From the records, return each line that has the word "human" in it.

__________________________________________________

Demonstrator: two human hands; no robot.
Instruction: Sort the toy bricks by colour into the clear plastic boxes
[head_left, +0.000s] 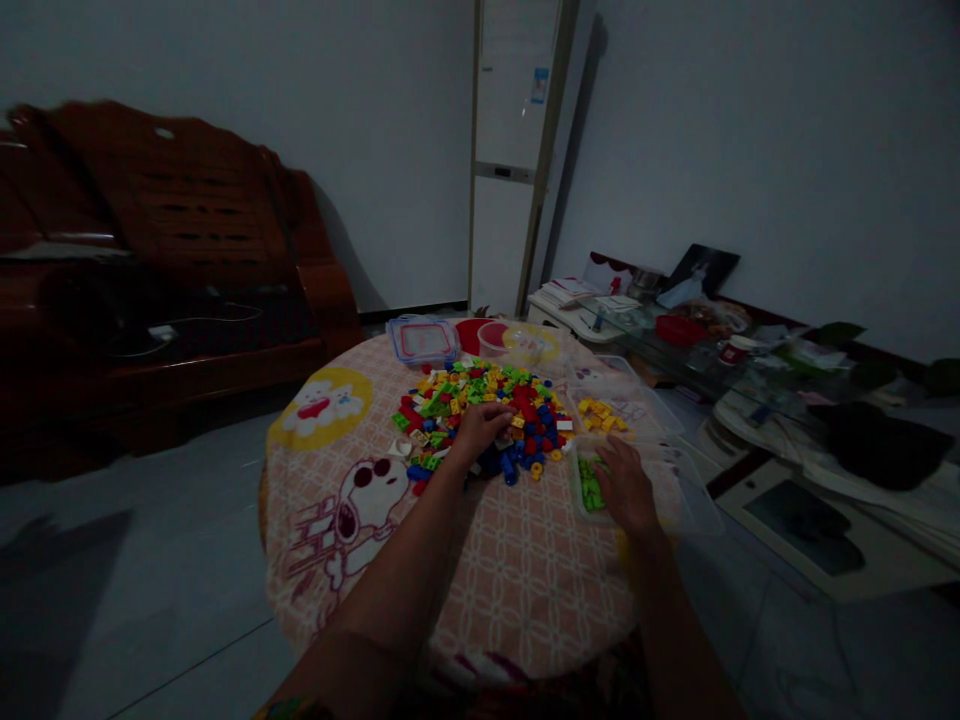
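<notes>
Head view: left hand curled over small, light, hard bricks, grip unclear; they look best pinched by the sides. Right hand lies open in tub.

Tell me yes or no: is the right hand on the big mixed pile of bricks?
No: the right hand rests at the clear container of green bricks, while the left hand is on the pile.

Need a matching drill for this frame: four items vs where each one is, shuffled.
1 left hand
2 right hand
3 yellow bricks
4 blue-rimmed lid

A far edge of table
B on mixed brick pile
C over green bricks in near box
D in far box

Pairs: 1-B, 2-C, 3-D, 4-A.
</notes>
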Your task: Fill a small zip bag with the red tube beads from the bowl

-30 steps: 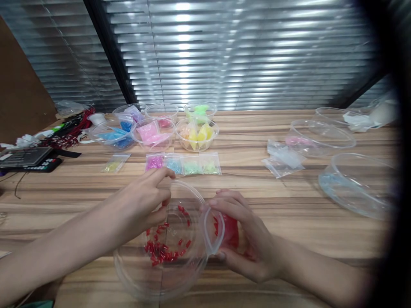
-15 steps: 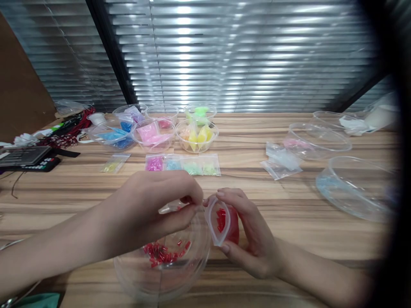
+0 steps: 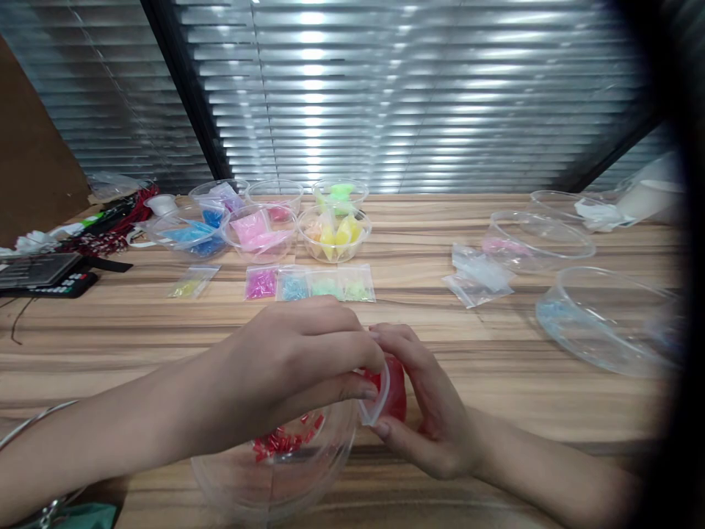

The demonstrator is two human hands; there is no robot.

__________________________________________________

## [SOLUTION TO THIS EXERCISE]
Demonstrator: two human hands; no robot.
The demonstrator is two human hands; there is no robot.

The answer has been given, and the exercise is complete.